Creamy Portobello and Spinach Baked Pasta

mushroom pasta.jpg

This recipe definitely qualifies for “Meatless Monday.”  As the crisp fall air comes upon us we start to crave comfort food. This creamy, tangy, cheesy sauce is the answer to the comfort craving. Having spinach and mushrooms in it also makes it feel like you are doing something good for yourself!

Portobello and Spinach Baked Pasta


  • 3 Tbsp unsalted butter, divided

  • 3 garlic cloves, minced

  • 2 Tbsp flour

  • 2 c portobello mushrooms, gills and stem removed, and diced into bite size pieces

  • 3/4 c white wine (try to use a dry white wine like pinot grigio)

  • 1/2 c chicken stock

  • 2 c fresh baby spinach (pack the leaves into the measuring cup each time)

  • 1/3 c sour cream

  • 3/4 c shredded parmesean and/or fontina cheese, divided

  • 1 tsp kosher salt use more if necessary

  • 1/2 Tbsp Pepper

  • 1 tsp fresh thyme

  • 2 1/2 c rigatoni pasta (or roughly a half of a pound)



  1. In small pot bring water to a boil with a teaspoon of salt. Then cook the pasta according to the package directions. Try to have the pasta cook until its al dente, which means its a little harder not mushy. Once the pasta is cooked, drain it and set aside.

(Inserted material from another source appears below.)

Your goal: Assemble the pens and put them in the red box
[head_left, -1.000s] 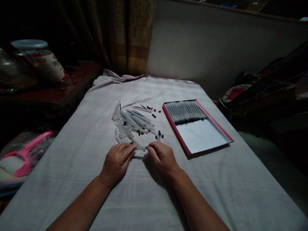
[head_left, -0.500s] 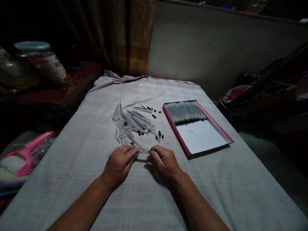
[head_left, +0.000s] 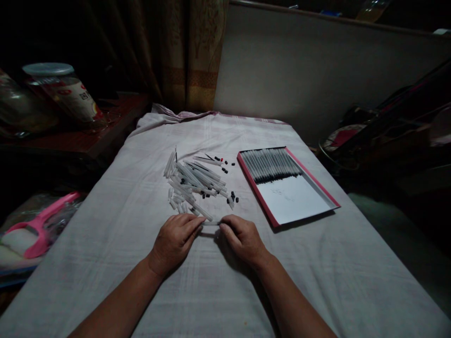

  1. Preheat the oven to 375 degrees.

  2. In a medium sized sauce pan add two Tablespoons of butter. Once the butter is melted add your minced garlic. Let that saute for 2 minutes over medium heat. Then add in two Tablespoons of flour. Stir the flour around into the butter and let it saute for another minute.

  3. Add another Tablespoon of butter, let that melt, then add in your mushroom pieces. Season with salt, pepper, and thyme. Mix to incorporate.

  4. Then add 3/4 cup of white wine to the pan, bring it to a simmer for 5 minutes. Then add 1/2 cup of chicken stock, let that simmer for another 3 minutes.

  5. Add the two cups of fresh baby spinach to the pan. Let it wilt into the pan. The spinach will cook down and once all spinach is cooked down remove it from the heat.

  6. Add 1/3 of a cup of sour cream and 1/2 cup of the shredded cheese. Mix together getting the mixture as smooth as possible. Season with 1 teaspoon of garlic powder. Taste the sauce and add more salt and pepper if you like.

  7. In a ceramic baking dish or pyrex take about 1/3 of a cup of the sauce and spread it on the bottom of the dish. Then add the pasta.

  8. Pour the rest of the sauce over the pasta. Give it a good mix. Then top with another 1/2 cup of the shredded cheese.

  9. Place it into the oven for 12-15 minutes.